The bitter has made me realize how sweet this life of mine really is!

Write a Good Story

If I have a hope, it’s that God sat over the dark nothing and wrote you and me, specifically, into the story and put us in with the sunset and the rainstorm as though to say, Enjoy your place in my story. The beauty of it means you matter, and you can create within it even as I have created you. (p.59, A Million Miles in a Thousand Years)


It’s interesting that in the Bible, in the book of Ecclesiastes, the only practical advice given about living a meaningful life is to find a job you like, enjoy your marriage, and obey God. It’s as though God is saying, Write a good story, take somebody with you, and let Me help. (p. 246-247, A Million Miles in a Thousand Years)

Isn’t that great? That last line is my favorite.

Writing a good story has been on my mind a lot in the recent weeks, for two reasons:

  1. I just finished Donald Miller‘s book A Million Miles in a Thousand Years, which is so good that you should really head on over to Amazon immediately to buy it. It is changing everything about the way I look at life.
  2. Everything in our lives has been changing anyway, because of moving. We are in this huge state of transitioning and starting over, so Ben and I have had many, many talks about how to start well. What do we want our story to be? How do we want this to look? What choices do we want to make which might not make sense to everyone else right now, but lead to the story we want to write, as a whole? Big questions, lots of ideas, a work in progress.
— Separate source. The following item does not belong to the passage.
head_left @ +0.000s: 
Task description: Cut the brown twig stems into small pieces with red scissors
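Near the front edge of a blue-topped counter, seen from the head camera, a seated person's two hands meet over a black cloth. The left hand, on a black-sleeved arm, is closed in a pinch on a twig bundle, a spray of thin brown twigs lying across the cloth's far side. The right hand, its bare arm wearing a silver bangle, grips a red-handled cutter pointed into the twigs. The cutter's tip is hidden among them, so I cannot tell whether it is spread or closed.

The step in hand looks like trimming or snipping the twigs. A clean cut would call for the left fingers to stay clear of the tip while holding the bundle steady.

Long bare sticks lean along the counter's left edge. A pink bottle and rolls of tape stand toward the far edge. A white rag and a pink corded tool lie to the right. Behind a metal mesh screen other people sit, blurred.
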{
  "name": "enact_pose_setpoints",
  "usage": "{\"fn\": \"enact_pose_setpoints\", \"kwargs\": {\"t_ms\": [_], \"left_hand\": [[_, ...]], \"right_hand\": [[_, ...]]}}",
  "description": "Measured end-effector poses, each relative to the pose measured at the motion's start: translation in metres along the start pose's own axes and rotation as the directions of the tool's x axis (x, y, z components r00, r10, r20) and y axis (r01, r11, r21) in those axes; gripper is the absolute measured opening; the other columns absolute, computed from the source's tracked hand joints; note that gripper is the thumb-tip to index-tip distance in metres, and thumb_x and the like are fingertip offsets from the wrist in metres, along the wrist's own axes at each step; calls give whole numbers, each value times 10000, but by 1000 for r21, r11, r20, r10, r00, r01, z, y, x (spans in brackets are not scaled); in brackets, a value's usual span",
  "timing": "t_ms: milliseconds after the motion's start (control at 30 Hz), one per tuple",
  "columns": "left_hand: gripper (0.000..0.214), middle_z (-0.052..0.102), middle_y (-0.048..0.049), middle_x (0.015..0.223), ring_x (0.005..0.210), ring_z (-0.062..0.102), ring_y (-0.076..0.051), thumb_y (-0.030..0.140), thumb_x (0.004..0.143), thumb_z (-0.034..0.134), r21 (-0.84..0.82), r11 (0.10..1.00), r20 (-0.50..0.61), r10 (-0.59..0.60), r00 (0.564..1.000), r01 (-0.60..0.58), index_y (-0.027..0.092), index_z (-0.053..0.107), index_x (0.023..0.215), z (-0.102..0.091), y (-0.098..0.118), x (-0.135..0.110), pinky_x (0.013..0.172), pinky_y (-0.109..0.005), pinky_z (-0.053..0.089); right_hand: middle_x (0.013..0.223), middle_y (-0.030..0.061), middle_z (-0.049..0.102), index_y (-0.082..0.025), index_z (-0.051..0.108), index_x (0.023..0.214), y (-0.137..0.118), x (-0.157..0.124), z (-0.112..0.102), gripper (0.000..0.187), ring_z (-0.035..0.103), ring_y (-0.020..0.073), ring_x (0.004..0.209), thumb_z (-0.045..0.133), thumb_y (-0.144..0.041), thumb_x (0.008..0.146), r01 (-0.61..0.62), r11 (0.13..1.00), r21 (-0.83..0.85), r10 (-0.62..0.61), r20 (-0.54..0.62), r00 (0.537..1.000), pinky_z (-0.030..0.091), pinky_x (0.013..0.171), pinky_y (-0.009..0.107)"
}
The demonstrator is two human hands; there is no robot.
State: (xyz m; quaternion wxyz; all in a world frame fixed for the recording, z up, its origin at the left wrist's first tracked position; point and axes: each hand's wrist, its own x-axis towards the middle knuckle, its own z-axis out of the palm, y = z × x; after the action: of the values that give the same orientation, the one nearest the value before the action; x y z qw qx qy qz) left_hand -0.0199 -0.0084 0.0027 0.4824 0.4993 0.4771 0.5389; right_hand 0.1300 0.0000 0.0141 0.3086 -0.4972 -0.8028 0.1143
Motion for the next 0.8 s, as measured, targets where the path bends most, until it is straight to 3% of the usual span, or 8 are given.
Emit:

What I’m finding most often right now, is that “good” doesn’t have to be “big”. I think our culture teaches us that in order for something to be worthwhile, meaningful, and valuable, it needs to be big – big dreams, big ambition, big success.

But how often is it not the little things which really end up being the big things? The good things are the small, simple things.
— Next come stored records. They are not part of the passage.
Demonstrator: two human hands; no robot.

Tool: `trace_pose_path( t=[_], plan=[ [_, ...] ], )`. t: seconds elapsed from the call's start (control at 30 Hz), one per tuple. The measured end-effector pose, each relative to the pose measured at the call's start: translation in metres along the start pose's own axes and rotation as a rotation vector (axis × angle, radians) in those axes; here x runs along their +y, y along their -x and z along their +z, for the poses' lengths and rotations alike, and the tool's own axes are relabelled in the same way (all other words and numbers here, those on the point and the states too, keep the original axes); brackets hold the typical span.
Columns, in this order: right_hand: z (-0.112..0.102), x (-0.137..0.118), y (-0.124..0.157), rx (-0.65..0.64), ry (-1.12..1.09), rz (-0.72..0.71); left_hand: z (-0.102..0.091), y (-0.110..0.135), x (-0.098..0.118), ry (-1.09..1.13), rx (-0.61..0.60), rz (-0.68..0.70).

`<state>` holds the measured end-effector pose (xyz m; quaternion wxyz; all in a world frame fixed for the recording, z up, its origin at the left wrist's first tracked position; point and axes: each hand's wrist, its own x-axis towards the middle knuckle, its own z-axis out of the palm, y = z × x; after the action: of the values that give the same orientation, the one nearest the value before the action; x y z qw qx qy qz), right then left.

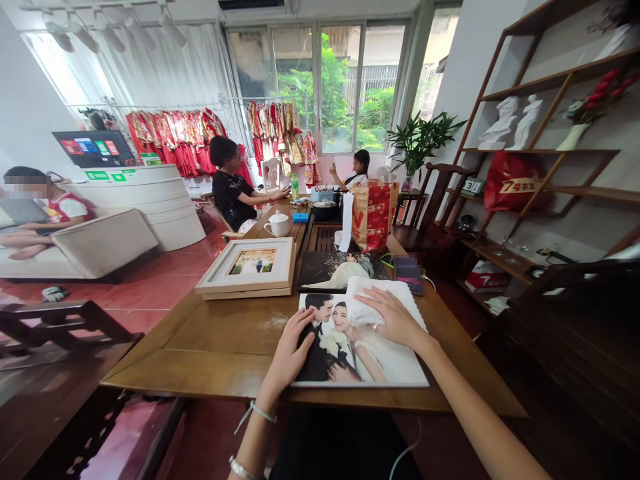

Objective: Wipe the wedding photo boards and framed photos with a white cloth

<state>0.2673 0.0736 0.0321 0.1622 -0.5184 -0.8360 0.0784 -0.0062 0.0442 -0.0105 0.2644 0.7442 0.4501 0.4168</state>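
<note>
The photo print (381, 363) is showing a smooth, glossy face; the white cloth (369, 293) is looking soft and matt; the table (225, 333) is gleaming as polished wood.

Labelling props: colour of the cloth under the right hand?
White cloth, right hand flat on it; head view.

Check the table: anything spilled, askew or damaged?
Only a pale dusty smear on the wooden table, left of the wedding photo print. The left hand and right hand hold it flat, a white cloth under the right; no visible damage.
</note>
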Motion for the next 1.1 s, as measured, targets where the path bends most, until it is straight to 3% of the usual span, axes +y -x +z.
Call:
trace_pose_path(
  t=[0.1,0.33,0.43,0.67,0.87,0.97,1.1],
  plan=[
    [0.002,-0.009,0.01,-0.012,0.015,-0.024,0.001,0.0,-0.001,-0.005,-0.001,0.011],
    [0.004,-0.067,0.088,-0.123,-0.076,-0.145,0.002,0.0,-0.003,-0.016,0.015,0.013],
    [0.005,-0.086,0.105,-0.169,-0.122,-0.159,0.003,0.001,-0.003,-0.013,0.018,0.008],
    [0.026,-0.119,0.071,-0.055,-0.081,0.01,0.001,0.0,0.004,0.01,0.007,-0.041],
    [0.041,-0.153,0.059,-0.126,-0.185,-0.124,-0.002,0.002,0.006,0.045,-0.01,-0.034],
    [0.034,-0.143,0.063,-0.131,-0.202,-0.102,0.001,0.001,0.005,0.025,0.016,-0.015],
    [0.022,-0.106,0.053,-0.032,-0.19,0.06,0.003,0.001,0.001,-0.038,0.005,0.049]
  ],
)
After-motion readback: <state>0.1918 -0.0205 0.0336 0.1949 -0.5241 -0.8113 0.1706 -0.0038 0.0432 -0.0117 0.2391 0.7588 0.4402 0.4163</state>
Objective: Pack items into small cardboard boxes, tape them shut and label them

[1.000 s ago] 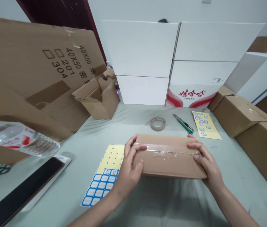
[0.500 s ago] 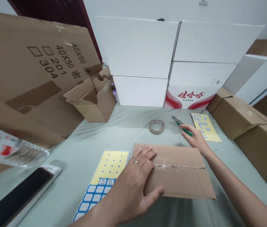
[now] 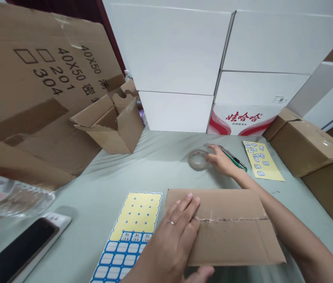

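Note:
A flat brown cardboard box [image 3: 231, 228] with a taped seam lies in front of me on the pale green table. My left hand [image 3: 172, 243] presses flat on its left part, fingers stretched out, a ring on one finger. My right hand [image 3: 221, 160] reaches past the box to the roll of clear tape [image 3: 197, 160] and touches its right side with the fingertips. A green utility knife [image 3: 234, 158] lies just right of that hand.
A blue and yellow label sheet [image 3: 131, 232] lies left of the box, a smaller yellow sheet [image 3: 261, 160] at the right. An open small carton [image 3: 110, 124], big cardboard sheet, white boxes [image 3: 178, 59], brown boxes [image 3: 308, 145], water bottle [image 3: 13, 196] and phone [image 3: 15, 251] surround.
Both hands held the box ends a second ago. The right hand let go, passed over the knife and now touches the tape roll. The left hand laid itself flat on the box.

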Available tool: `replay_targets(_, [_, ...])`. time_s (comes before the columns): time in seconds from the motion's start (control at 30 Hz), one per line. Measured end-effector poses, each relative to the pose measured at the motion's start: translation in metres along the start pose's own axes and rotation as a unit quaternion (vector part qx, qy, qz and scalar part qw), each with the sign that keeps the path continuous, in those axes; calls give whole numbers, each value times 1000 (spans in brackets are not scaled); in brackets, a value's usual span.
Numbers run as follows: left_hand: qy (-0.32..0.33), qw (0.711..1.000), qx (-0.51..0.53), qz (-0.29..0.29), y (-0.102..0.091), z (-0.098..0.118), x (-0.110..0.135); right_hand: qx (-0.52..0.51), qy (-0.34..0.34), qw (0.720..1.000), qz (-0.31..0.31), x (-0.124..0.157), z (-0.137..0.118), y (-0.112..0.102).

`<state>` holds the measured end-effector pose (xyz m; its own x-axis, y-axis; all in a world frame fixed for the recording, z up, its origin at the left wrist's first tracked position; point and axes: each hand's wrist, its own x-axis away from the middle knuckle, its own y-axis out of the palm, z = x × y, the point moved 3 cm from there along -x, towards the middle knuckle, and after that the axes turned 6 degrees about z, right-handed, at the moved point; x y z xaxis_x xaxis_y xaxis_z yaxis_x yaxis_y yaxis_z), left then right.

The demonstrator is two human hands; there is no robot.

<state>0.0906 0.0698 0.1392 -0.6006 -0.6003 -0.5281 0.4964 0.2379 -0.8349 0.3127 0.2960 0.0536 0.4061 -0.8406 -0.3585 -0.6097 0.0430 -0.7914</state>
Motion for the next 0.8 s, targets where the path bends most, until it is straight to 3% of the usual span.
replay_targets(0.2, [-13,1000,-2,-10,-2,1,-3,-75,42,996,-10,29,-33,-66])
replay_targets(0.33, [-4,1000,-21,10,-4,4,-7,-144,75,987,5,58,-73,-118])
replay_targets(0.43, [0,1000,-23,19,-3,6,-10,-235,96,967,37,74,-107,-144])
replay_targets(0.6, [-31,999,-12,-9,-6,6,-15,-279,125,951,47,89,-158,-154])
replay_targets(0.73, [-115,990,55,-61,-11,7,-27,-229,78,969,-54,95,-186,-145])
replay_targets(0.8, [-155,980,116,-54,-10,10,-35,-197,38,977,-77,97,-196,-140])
If God chose to make every single sunset different and unique, just for the beauty of it, you’d think it means He’s into details. He seems to create for the pleasure of it. He made us to create, for the pleasure of it.

He also gave us the ability to experience flashes of joy from such simple things, we almost don’t notice it – flash, and then it’s gone.
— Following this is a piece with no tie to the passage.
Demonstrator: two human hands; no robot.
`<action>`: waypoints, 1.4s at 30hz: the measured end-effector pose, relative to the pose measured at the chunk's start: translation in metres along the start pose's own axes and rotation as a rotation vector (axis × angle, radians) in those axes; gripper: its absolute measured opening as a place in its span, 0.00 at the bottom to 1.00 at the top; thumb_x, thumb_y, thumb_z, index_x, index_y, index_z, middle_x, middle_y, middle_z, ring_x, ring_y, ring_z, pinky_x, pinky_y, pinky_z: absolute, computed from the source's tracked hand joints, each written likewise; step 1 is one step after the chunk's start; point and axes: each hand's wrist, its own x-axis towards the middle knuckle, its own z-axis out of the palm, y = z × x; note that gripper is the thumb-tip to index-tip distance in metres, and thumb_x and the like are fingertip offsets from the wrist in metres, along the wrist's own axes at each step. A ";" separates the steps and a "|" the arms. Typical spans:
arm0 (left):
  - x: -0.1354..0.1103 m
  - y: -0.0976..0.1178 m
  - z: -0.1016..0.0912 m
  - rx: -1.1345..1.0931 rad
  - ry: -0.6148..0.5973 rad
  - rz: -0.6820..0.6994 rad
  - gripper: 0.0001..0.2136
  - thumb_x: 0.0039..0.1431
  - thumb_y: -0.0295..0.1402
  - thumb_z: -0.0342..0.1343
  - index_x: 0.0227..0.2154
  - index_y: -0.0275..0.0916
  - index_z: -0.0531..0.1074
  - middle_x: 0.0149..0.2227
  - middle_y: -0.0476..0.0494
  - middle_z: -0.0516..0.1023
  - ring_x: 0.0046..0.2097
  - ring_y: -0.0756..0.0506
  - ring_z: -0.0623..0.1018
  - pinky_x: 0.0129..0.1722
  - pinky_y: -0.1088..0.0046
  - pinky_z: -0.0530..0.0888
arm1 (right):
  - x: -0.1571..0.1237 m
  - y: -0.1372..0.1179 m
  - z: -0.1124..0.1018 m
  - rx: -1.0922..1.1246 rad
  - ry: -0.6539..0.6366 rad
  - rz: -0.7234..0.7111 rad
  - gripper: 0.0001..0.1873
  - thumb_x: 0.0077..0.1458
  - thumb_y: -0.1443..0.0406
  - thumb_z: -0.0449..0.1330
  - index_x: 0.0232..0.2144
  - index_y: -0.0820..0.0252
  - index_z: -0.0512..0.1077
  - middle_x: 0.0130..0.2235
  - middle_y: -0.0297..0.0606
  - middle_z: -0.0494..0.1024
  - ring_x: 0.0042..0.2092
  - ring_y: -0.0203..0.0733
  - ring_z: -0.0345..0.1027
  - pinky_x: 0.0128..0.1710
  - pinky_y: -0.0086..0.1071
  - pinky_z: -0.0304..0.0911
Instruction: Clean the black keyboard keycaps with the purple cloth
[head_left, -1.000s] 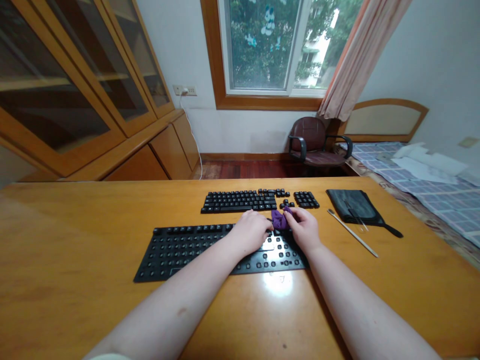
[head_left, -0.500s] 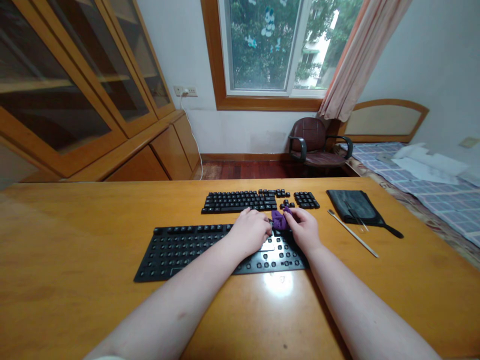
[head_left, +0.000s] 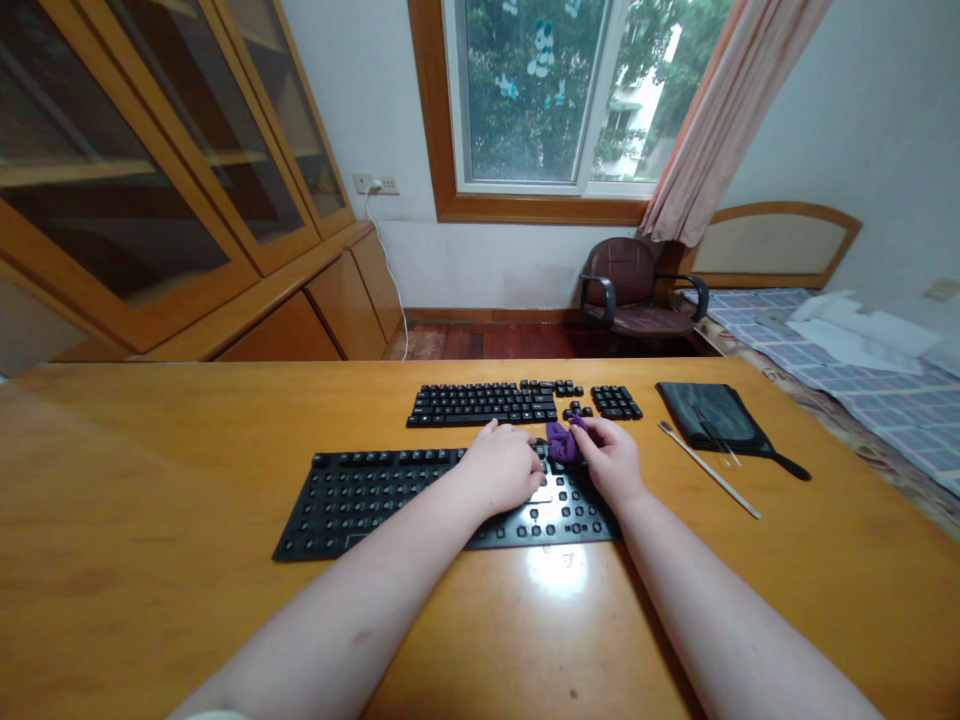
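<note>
A black keyboard (head_left: pixel 352 500) with its keycaps off lies flat on the wooden desk, its bare switches showing. My left hand (head_left: pixel 502 466) rests across its middle, fingers bent over the far edge and thumb on the plate, gripping it. Pinched between the thumb and fingers of my right hand (head_left: pixel 616 464) is a crumpled purple cloth (head_left: pixel 562 443), pressed to the board's upper right part. Some of the switches are hidden under my hands and left forearm.
Beyond the board lie black keycaps (head_left: pixel 480 403) laid out in rows, with a number-pad group (head_left: pixel 616 402) to their right. Farther right are a thin brush-like stick (head_left: pixel 712 472) and a dark pouch (head_left: pixel 705 410) with a thin wire tool (head_left: pixel 716 437) on it.
The view has shifted very slightly. Both hands keep nearly the same place, with the purple cloth still in my right hand at the board's upper right.
</note>
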 end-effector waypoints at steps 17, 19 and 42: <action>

But in a world with so much pain and suffering, I think the small flash is noteworthy – it gives us more joy to hang on and let it linger, and it tells us something about God’s view of size. Small flashes of joy, again and again and again, add up after awhile. He made it pretty easy for us to feel joy, but He often does so in the small things.

So basically, I’m learning about living a good life, writing a good story, and realizing that it’s found in the little things, in holding onto the quick flashes.

It’s the everyday stuff, like loving my family, going off on an adventure, and finding Jesus in all of it.